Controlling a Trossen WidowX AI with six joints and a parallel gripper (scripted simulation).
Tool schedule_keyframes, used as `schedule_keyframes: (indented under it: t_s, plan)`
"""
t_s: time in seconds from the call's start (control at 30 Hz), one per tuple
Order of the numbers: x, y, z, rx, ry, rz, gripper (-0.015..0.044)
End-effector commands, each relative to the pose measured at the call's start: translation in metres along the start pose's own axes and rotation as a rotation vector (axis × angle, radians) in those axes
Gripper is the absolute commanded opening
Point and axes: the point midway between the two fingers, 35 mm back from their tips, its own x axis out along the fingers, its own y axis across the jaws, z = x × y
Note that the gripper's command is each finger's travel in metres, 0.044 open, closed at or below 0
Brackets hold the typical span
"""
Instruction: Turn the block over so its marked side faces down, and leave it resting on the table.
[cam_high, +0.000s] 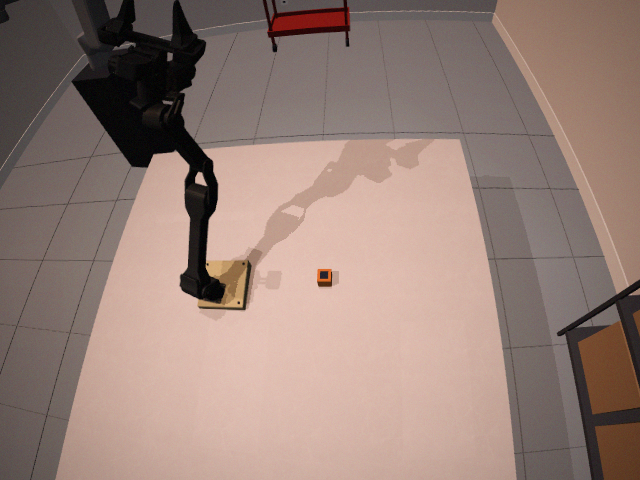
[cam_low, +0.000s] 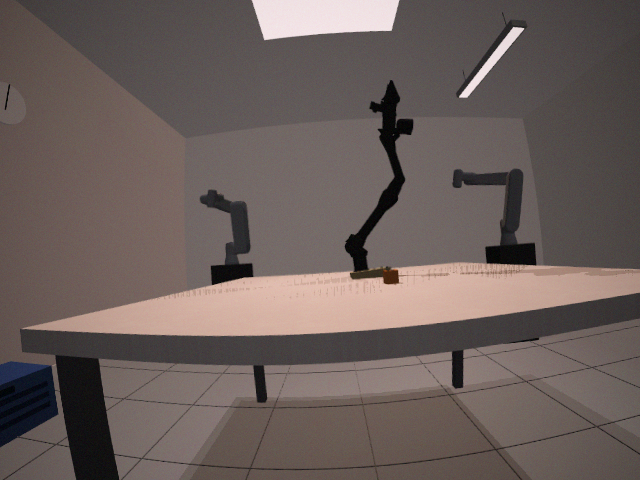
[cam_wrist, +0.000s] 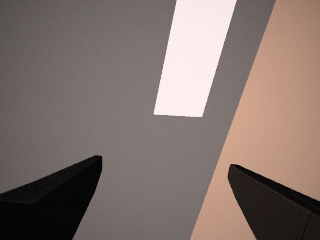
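Observation:
The block (cam_high: 324, 283) (cam_low: 390, 277) is a small orange cube resting on the pale table (cam_high: 361, 387) (cam_low: 232, 317). Its upper face carries a dark square mark (cam_high: 324, 274), which faces up in the top view. The mark does not show in the exterior view. My gripper (cam_high: 151, 2) (cam_low: 391, 83) (cam_wrist: 166, 166) is open and empty. It points upward, high above the table and far from the block. The wrist view shows both fingers wide apart against the ceiling and wall, and the block is out of that view.
The arm stands on a yellowish square base plate (cam_high: 235, 294) (cam_low: 366, 274), to the left of the block in the top view. A red cart (cam_high: 308, 21) stands on the floor beyond the table. Two grey arms (cam_low: 239, 227) (cam_low: 512, 201) stand behind the table.

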Motion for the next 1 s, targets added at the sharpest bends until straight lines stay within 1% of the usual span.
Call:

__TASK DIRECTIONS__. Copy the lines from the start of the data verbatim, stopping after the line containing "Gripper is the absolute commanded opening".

__PROBLEM SOLUTION__.
Controlling a Trossen WidowX AI with six joints and a parallel gripper (scripted simulation).
Tool schedule_keyframes, used as `schedule_keyframes: (indented under it: t_s, plan)`
"""
t_s: time in seconds from the call's start (control at 30 Hz), one per tuple
Order of the numbers: x, y, z, rx, ry, rz, gripper (-0.015..0.044)
End-effector commands, each relative to the pose measured at the call's start: translation in metres along the start pose's own axes and rotation as a rotation vector (axis × angle, radians) in those axes
Gripper is the absolute commanded opening

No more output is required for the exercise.